[Items from a dataset]
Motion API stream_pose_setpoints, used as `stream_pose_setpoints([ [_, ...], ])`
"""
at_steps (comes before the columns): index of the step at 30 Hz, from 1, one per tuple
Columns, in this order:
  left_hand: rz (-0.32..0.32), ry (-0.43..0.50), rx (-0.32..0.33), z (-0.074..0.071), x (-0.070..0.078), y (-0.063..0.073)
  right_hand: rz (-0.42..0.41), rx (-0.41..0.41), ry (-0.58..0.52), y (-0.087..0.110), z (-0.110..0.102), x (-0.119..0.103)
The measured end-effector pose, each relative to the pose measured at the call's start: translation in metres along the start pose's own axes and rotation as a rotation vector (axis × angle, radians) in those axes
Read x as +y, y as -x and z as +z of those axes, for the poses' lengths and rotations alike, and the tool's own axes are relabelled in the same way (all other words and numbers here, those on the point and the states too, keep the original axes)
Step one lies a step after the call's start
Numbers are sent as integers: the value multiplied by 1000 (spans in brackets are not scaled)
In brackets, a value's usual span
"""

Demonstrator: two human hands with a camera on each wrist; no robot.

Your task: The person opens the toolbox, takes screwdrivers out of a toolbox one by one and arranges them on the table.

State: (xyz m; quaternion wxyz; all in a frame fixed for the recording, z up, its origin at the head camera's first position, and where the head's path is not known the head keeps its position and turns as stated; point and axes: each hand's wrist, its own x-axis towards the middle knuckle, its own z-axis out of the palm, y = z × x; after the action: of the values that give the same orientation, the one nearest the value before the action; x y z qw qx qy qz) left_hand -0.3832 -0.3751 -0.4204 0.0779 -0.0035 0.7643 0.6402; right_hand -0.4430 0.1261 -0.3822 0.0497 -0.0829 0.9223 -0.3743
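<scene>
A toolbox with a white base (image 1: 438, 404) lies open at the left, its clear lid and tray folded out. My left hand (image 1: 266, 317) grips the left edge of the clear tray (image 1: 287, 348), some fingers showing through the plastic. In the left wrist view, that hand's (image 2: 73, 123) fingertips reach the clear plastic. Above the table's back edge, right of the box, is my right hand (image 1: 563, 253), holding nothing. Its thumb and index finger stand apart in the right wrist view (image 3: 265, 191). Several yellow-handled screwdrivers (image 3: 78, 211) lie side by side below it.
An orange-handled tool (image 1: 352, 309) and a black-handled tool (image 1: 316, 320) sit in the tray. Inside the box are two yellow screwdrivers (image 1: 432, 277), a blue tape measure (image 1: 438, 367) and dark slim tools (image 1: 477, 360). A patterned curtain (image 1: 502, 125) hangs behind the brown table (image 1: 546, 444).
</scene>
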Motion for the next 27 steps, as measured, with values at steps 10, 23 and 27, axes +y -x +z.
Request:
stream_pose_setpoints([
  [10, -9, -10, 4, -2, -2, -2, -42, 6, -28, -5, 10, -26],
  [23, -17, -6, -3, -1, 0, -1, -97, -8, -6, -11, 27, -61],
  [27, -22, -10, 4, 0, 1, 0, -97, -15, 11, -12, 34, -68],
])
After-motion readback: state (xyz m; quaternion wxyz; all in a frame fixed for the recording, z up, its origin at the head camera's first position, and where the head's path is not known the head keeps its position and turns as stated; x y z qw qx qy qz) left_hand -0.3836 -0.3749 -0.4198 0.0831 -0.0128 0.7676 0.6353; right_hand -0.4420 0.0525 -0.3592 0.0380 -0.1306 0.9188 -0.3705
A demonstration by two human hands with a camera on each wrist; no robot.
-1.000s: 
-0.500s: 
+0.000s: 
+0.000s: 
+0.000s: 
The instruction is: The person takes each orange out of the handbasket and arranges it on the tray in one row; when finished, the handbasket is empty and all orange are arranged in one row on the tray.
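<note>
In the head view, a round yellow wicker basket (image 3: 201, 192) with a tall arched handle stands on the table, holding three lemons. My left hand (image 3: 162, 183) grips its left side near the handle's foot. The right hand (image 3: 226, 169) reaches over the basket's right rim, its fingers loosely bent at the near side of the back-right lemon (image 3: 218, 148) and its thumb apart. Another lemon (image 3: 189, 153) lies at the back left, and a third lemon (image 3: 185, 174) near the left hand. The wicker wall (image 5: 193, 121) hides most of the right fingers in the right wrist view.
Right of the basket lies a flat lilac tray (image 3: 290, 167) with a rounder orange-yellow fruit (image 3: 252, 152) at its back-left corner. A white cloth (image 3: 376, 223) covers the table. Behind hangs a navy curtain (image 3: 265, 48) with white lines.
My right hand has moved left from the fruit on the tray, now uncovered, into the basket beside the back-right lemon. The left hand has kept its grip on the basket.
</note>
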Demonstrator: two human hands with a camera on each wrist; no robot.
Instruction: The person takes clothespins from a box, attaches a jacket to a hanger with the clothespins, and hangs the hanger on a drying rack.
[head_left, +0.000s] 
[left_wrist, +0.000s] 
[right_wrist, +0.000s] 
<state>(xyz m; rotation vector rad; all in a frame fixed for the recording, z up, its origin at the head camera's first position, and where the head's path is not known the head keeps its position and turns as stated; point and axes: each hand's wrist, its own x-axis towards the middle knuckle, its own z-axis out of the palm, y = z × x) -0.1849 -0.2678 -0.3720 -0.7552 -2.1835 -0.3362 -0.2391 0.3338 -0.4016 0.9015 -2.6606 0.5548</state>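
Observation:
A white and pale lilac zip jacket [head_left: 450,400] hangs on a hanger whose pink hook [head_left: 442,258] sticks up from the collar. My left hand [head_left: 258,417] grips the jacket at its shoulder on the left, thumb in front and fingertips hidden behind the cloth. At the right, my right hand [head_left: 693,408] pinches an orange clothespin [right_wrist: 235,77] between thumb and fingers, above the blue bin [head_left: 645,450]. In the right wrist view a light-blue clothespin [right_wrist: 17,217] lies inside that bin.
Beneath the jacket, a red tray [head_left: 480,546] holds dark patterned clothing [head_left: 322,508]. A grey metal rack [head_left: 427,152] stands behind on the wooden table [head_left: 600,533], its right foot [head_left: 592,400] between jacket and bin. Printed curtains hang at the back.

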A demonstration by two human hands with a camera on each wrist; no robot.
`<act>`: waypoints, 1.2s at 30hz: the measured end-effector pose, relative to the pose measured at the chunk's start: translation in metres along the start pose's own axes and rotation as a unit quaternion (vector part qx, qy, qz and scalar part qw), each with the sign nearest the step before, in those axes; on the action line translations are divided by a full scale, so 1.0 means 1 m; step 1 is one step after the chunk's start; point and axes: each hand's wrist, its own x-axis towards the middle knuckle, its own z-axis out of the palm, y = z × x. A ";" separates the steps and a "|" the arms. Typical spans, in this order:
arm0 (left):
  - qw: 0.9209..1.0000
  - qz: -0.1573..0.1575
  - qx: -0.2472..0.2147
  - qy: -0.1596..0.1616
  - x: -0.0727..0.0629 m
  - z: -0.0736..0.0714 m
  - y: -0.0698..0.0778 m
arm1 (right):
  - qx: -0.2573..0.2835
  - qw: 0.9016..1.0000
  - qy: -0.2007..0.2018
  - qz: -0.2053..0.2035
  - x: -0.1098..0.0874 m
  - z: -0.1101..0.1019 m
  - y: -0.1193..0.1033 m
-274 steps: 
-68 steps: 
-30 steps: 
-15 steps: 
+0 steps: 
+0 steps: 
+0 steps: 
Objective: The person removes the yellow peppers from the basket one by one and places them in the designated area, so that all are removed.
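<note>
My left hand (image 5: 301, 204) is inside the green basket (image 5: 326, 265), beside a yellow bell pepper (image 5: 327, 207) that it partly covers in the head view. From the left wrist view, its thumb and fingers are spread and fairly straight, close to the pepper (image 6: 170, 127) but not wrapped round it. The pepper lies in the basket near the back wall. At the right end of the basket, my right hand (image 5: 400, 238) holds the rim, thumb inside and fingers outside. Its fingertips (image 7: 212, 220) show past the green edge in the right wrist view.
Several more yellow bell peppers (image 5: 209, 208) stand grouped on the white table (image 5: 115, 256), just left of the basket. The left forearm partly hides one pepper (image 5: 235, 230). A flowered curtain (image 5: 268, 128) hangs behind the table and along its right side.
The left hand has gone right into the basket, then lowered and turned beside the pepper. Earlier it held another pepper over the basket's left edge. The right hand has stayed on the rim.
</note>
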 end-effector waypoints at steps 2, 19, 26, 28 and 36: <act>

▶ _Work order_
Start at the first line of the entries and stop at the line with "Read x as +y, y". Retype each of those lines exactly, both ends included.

▶ _Completed exercise_
Motion API stream_pose_setpoints, used as `stream_pose_setpoints([ [_, ...], ])`
"""
at_steps (comes before the columns): index of the step at 30 Hz, from 1, one per tuple
Columns, in this order:
  left_hand: rz (-0.32..0.32), ry (-0.43..0.50), rx (-0.32..0.33), z (-0.074..0.071), x (-0.070..0.078), y (-0.063..0.073)
  right_hand: rz (-0.42..0.41), rx (-0.41..0.41), ry (-0.58..0.52), y (-0.087..0.110), z (-0.110..0.102), x (-0.119..0.103)
The measured end-effector pose, each relative to the pose measured at the call's start: translation in metres along the start pose's own axes and rotation as a rotation vector (axis × angle, radians) in those axes
Read x as +y, y as -x and z as +z of those axes, for the poses' lengths and rotations alike, and the tool's own axes are relabelled in the same way (all other words and numbers here, those on the point and the states too, keep the original axes)

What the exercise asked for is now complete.